@chcaa/web-extractor NPM

Web Extractor

A tool for extracting DOM content and taking screenshots of web pages.

Provided a list of urls and a set of extraction rules Web Extractor loads each url and test each rule against the page until a rule succeeds or there are no more rules. If a rule succeeds the data described in the rule's extract method is exported.

Web Extractor can be used as a CLI program or as a npm module.

CLI Installation

Install node.js version 16.x or higher
Clone this repository
Navigate to the root of the repository and run

npm install

Usage

Navigate to the root of the repository and run

node extract -h

CLI options

-u, --urls <file> required - A path to a file with a list of urls for extraction. Each url in the file should be on it's own line
-d, --destination <directory> required - A path to the dir where data should be saved. If the dir already contains previous collected data the new data will be appended to the existing files
-r, --rules <directory> optional - A path to the dir where extraction rules are located. If not set the "rules" folder in the project will be used as default
-c, --concurrency <integer> optional, default=15 - The maximum simultaneous loaded pages
-n, --no-screenshot optional - Disable screenshots
-t, --page-timeout <integer> optional, default=90000 - Milliseconds to wait for the initial loading of a page
-h, --headless optional, default=true - run browser on headless mode
-i, --use-id-for-screenshot-name optional - Use an universal unique id for screenshot names instead of the url
-x, --debug optional - Print more detailed error information

NOTE if cpm-data.json contains many results with a requestStrategy equal to domContentLoaded or errors.json contains many TimeoutError errors, try lowering concurrency or increase page-timeout.

Full Example

$ node extract -u /data/urls.txt-d /data/web-extract -c 35 -t 90000

Analyze each url in '/data/urls.txt' and save the results in '/data/web-extract'. Load a maximum of 35 simultaneous pages and wait a maximum of 90000ms for each page to load.

NPM Module Installation

run:

npm install @chcaa/web-extractor

Usage

To get started with some simple extractions, create a simple rule (see Extraction Rules) and do the following:

import { WebExtractor } from '@chcaa/web-extractor';

async function run() {
    let urls = ['https://www.dr.dk', 'tv2.dk'];

    let rule = {
        extractor: {
            extract: function() {
                return document.querySelector('h1');
            }
        }
    };

    let destDir = '/temp/data/web-extractor';

    let extractor = new WebExtractor(urls, rule, destDir);

    await extractor.execute();
}

run();

WebExtractor uses puppeteer-extra, so it is possible to add plugins using the options.configurePuppeteer function.

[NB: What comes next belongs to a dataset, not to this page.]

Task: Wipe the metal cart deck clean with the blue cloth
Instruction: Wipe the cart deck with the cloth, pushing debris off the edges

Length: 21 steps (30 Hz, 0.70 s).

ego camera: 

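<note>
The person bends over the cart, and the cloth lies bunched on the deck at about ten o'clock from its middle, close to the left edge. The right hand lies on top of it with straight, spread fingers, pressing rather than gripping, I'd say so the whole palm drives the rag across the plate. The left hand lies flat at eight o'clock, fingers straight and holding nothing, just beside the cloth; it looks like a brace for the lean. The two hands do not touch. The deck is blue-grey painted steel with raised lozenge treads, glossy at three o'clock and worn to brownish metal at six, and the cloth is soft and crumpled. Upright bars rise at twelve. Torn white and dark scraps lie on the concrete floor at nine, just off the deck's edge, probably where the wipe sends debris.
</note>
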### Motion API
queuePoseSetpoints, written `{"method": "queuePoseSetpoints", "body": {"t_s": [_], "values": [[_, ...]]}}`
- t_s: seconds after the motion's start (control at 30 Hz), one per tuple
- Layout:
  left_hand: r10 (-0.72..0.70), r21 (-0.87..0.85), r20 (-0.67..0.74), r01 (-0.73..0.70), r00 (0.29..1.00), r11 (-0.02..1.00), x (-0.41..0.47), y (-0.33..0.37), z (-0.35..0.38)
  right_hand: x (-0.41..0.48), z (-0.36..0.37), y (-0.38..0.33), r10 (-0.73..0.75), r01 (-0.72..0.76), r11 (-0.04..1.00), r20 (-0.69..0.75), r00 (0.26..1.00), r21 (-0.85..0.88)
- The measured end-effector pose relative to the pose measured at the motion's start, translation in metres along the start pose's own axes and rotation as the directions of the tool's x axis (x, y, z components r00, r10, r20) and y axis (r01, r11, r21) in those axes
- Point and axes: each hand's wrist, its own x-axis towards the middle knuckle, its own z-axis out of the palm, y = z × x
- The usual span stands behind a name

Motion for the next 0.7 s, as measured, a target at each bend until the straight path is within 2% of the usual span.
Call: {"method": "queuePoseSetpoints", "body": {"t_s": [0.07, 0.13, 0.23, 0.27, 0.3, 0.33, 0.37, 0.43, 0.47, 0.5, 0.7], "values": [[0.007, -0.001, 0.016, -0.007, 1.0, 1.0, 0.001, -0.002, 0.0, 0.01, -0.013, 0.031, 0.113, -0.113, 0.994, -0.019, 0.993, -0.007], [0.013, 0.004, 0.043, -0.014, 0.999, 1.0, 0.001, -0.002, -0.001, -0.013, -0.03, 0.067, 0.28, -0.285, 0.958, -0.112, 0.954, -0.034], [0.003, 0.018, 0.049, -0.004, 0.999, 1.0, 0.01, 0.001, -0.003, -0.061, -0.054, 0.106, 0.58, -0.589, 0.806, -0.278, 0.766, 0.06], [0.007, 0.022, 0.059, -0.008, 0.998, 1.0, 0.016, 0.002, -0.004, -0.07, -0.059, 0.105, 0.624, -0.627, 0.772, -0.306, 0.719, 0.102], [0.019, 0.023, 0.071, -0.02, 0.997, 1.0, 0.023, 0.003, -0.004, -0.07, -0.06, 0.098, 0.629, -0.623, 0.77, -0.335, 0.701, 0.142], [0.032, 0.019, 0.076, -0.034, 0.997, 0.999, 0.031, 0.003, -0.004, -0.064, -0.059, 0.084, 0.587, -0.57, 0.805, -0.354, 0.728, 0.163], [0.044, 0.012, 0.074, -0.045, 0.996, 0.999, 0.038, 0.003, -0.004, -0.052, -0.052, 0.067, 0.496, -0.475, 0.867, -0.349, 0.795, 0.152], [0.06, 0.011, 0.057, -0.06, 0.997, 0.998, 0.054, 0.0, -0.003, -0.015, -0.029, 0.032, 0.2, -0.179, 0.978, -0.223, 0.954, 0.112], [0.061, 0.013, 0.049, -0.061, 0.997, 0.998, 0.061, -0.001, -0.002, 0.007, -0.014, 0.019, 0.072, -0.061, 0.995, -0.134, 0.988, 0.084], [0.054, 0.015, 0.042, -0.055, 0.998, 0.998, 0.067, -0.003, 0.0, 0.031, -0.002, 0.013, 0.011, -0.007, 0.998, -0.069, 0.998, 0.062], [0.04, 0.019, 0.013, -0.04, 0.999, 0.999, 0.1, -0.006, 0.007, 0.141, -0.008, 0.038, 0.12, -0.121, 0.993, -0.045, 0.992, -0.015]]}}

import { WebExtractor } from '@chcaa/web-extractor';
import StealthPlugin = import('puppeteer-extra-plugin-stealth');

async function run() {
    let urls = ['https://www.dr.dk', 'tv2.dk'];

    let rule = {...};
    let destDir = '/temp/data/web-extractor';
    
    let options = {
        configurePuppeteer(puppeteer) {
            puppeteer.use(StealthPlugin());
        }
    }

    let extractor = new WebExtractor(urls, rule, destDir, options);

    await extractor.execute();
}

run();

WebExtractor

The following methods and properties are available:

constructor(urls, rules, destDir, options)

urls - an array of urls or a path to a file with urls. (one url pr. line). If further input is needed along with the url, the url can be and object with a property named url the object will then be passed in to relevant methods of the extraction rules (see Creating Rules). If the url's are located in a file each line can be a string in JSON-format.
rules - the dir where the extraction rules are located or a rule object or an array of rule objects (see Creating Rules)
destDir - the dir where the extracted data, screenshots and logs should be saved

options - additional options in the format

{
    useIdForScreenshotName: {boolean} default false,
    maxConcurrency: {integer} default 15,
    pageTimeoutMs: {integer} default 90000,
    headless: {boolean} default true,
    userAgent: {string} default 
    waitUntil: {string} default 'load' // one of [load|domcontentloaded|networkidle0|networkidle2]
    output: {
        screenshot: {boolean} default true,
        logs: {boolean} default true,
        data: {boolean} default true
    },
    ruleInitOptions: {}, // options which should be passed to rules init() method
    printProgression: {boolean} default false,
    configurePuppeteer: {function(puppeteer)} default undefined // a function to further configure puppeteer
}

execute(progressionListener) \

progressionListener - a function which will be notified on progression during the extraction

Returns: Promise<undefined> - resolves when extraction completes or fails if an unhandled error occurred

errors \

An object with the internal custom errors thrown by Web Extractor. Can be used in rules which want to be able to throw the same kinds of errors for e.g. consistency in the error-log.

debug(enable) \

enable a boolean enabling or disabling debug information to the console.

Results

If the destination path does not contain data from a previous extraction session a new directory will be created with the name "data-{DATE-TIME}". The created directory has the following structure:

data.json
no-rule-match-urls.txt
errors.json
./screenshots

data.json contains the extracted data for each url where a matching rule could be found. Each line is a self contained json-object, which makes it easy to parse large files line by line.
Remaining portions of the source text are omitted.